» What is required
Nothing but an exact copy of the listing should appear in the response.
● ● ● ● ●
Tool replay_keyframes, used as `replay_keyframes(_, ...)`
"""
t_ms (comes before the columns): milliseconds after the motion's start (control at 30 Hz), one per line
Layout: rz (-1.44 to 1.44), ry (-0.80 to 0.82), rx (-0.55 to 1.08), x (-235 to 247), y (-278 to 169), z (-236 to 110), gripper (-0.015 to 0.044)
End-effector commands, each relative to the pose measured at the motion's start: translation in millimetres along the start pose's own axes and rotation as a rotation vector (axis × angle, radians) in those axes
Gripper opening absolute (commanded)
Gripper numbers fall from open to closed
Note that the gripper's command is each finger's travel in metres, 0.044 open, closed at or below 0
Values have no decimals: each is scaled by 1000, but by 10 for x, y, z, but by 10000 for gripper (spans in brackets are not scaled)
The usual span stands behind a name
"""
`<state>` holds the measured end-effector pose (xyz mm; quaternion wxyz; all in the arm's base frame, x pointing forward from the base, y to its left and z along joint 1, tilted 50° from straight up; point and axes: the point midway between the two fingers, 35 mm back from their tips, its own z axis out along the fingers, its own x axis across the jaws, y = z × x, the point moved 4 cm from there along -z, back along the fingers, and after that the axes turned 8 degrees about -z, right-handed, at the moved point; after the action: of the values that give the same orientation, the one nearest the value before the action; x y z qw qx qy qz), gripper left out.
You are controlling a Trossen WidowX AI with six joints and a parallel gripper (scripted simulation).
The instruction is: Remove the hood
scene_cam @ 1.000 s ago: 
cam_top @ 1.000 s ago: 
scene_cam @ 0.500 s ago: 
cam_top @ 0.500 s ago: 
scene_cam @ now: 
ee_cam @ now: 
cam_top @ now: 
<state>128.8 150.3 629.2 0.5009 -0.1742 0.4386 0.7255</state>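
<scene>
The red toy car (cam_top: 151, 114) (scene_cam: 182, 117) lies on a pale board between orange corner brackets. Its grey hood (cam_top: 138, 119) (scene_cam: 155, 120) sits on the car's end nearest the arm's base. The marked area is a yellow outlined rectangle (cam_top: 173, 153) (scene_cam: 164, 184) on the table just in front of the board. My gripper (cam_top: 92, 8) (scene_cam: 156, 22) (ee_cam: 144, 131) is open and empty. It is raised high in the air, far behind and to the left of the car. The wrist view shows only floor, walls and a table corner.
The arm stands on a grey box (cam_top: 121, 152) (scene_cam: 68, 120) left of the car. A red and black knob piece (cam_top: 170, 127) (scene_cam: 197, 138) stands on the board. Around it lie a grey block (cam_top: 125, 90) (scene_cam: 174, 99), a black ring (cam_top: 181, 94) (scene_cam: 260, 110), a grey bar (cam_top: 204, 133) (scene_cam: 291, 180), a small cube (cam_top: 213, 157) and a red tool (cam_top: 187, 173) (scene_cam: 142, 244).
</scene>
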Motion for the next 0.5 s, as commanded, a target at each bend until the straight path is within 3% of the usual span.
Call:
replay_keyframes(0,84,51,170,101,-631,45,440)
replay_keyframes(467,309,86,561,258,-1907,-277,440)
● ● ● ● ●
» Response area
Tool replay_keyframes, used as `replay_keyframes(_, ...)`
"""
t_ms (comes before the columns): milliseconds after the motion's start (control at 30 Hz), one per line
Layout: rz (-1.44 to 1.44), ry (-0.80 to 0.82), rx (-0.55 to 1.08), x (-235 to 247), y (-278 to 169), z (-236 to 110), gripper (-0.015 to 0.044)
End-effector commands, each relative to the pose measured at the motion's start: translation in millimetres along the start pose's own axes and rotation as a rotation vector (axis × angle, radians) in those axes
Gripper opening absolute (commanded)
Gripper numbers fall from open to closed
Note that the gripper's command is each finger's travel in metres, 0.044 open, closed at or below 0
Values have no decimals: each is scaled by 1000, but by 10 for x, y, z, but by 10000 for gripper (spans in brackets are not scaled)
The usual span stands behind a name
"""
`<state>` holds the measured end-effector pose (xyz mm; quaternion wxyz; all in the arm's base frame, x pointing forward from the base, y to its left and z along joint 1, tilted 50° from straight up; point and axes: the point midway between the two fingers, 35 mm back from their tips, its own z axis out along the fingers, its own x axis across the jaws, y = z × x, the point moved 4 cm from there along -z, back along the fingers, and after that the axes turned 8 degrees about -z, right-handed, at the moved point; after the action: of the values that give the same orientation, the one nearest the value before the action; x y z qw qx qy qz), gripper left out.
You are controlling a Trossen WidowX AI with six joints and a parallel gripper (scripted simulation).
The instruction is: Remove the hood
scene_cam @ 1.000 s ago: 
cam_top @ 1.000 s ago: 
scene_cam @ 0.500 s ago: 
cam_top @ 0.500 s ago: 
scene_cam @ now: 
ee_cam @ now: 
cam_top @ now: 
<state>128.8 150.3 629.2 0.5009 -0.1742 0.4386 0.7255</state>
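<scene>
The red toy car (cam_top: 151, 114) (scene_cam: 182, 117) lies on a pale board between orange corner brackets. Its grey hood (cam_top: 138, 119) (scene_cam: 155, 120) sits on the car's end nearest the arm's base. The marked area is a yellow outlined rectangle (cam_top: 173, 153) (scene_cam: 164, 184) on the table just in front of the board. My gripper (cam_top: 92, 8) (scene_cam: 156, 22) (ee_cam: 144, 131) is open and empty. It is raised high in the air, far behind and to the left of the car. The wrist view shows only floor, walls and a table corner.
The arm stands on a grey box (cam_top: 121, 152) (scene_cam: 68, 120) left of the car. A red and black knob piece (cam_top: 170, 127) (scene_cam: 197, 138) stands on the board. Around it lie a grey block (cam_top: 125, 90) (scene_cam: 174, 99), a black ring (cam_top: 181, 94) (scene_cam: 260, 110), a grey bar (cam_top: 204, 133) (scene_cam: 291, 180), a small cube (cam_top: 213, 157) and a red tool (cam_top: 187, 173) (scene_cam: 142, 244).
</scene>
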Motion for the next 0.5 s, as commanded, a target at each bend until the straight path is within 3% of the usual span.
Call:
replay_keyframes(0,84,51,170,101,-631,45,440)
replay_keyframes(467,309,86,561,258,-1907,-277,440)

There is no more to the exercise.